Lendy Holmes

No. 11, 29, 31
- Position: Safety

Personal information
- Born: October 26, 1985 (age 40) Dallas, Texas, U.S.
- Height: 6 ft 1 in (1.85 m)
- Weight: 201 lb (91 kg)

Career information
- High school: South Oak Cliff (Dallas)
- College: Oklahoma
- NFL draft: 2009: undrafted

Career history
- Washington Redskins (2009; Sacramento Mountain Lions (2010); Tampa Bay Storm (2012); Texas Revolution (2015);

Awards and highlights
- Second-team All-Big 12 (2008);

Career NFL statistics
- Games played: 8
- Total tackles: 2
- Stats at Pro Football Reference

= Lendy Holmes =

American football player (born 1985)

Lendy Ray Holmes III (born October 26, 1985) is an American former professional football player who was a defensive back for the Washington Redskins of the National Football League (NFL).

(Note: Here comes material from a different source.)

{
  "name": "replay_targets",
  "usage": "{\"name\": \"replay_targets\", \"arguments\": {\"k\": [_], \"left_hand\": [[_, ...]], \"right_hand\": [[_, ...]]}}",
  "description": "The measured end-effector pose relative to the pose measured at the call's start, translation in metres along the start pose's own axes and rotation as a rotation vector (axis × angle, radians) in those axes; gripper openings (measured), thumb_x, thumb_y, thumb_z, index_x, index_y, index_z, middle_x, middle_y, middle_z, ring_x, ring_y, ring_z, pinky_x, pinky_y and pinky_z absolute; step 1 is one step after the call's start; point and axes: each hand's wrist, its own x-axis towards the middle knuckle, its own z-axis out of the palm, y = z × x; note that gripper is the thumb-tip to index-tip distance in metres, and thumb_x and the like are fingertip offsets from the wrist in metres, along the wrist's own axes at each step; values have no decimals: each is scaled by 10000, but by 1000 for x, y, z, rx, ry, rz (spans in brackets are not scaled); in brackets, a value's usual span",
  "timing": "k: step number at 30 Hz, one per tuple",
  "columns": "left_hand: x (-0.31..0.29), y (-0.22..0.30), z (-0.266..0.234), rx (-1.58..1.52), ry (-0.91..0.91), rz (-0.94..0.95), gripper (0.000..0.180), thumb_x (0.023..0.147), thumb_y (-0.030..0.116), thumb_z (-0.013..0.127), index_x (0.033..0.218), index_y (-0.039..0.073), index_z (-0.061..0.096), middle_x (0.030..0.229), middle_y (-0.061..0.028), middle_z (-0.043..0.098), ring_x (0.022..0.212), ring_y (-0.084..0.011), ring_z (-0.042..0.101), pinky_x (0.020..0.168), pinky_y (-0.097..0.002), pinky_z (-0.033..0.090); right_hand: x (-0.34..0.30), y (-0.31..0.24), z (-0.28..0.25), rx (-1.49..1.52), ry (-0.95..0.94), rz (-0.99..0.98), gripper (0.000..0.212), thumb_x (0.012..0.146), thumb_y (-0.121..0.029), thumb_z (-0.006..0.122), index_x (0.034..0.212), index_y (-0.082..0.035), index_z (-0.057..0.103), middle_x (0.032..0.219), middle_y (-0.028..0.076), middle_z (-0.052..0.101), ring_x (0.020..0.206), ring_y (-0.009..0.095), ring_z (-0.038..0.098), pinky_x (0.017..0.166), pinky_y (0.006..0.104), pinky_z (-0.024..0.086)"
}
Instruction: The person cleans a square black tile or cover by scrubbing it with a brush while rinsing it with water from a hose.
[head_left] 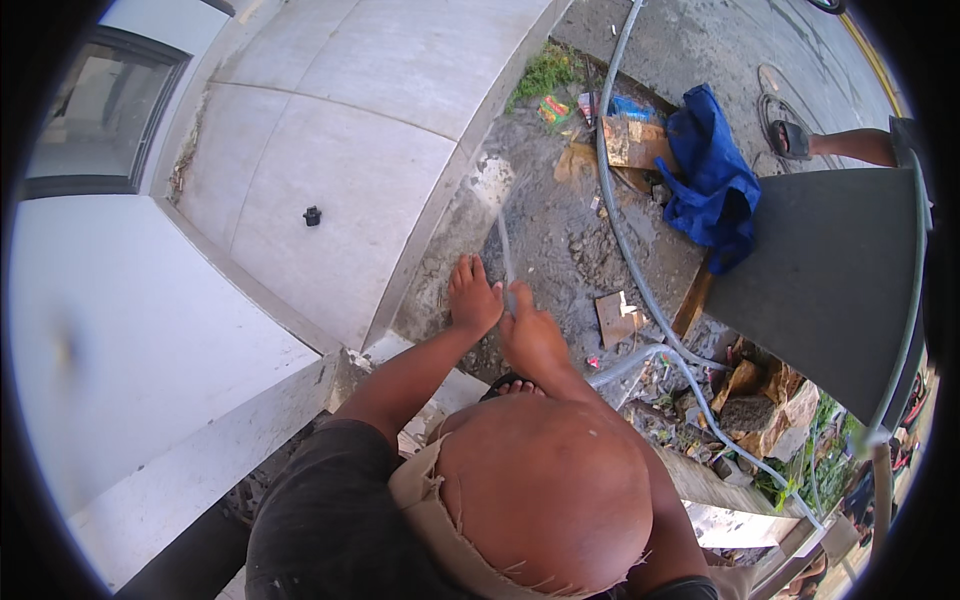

Holmes grew up in Dallas, Texas, and graduated from South Oak Cliff High School, where he played defensive back for the football team.

A four star recruit who was rated the 16th best high school football player in Texas, Holmes played college football for the Oklahoma Sooners.

Undrafted by the NFL out of college, Holmes played defensive back for the Texas Revolution of Champions Indoor Football (CIF) in 2009.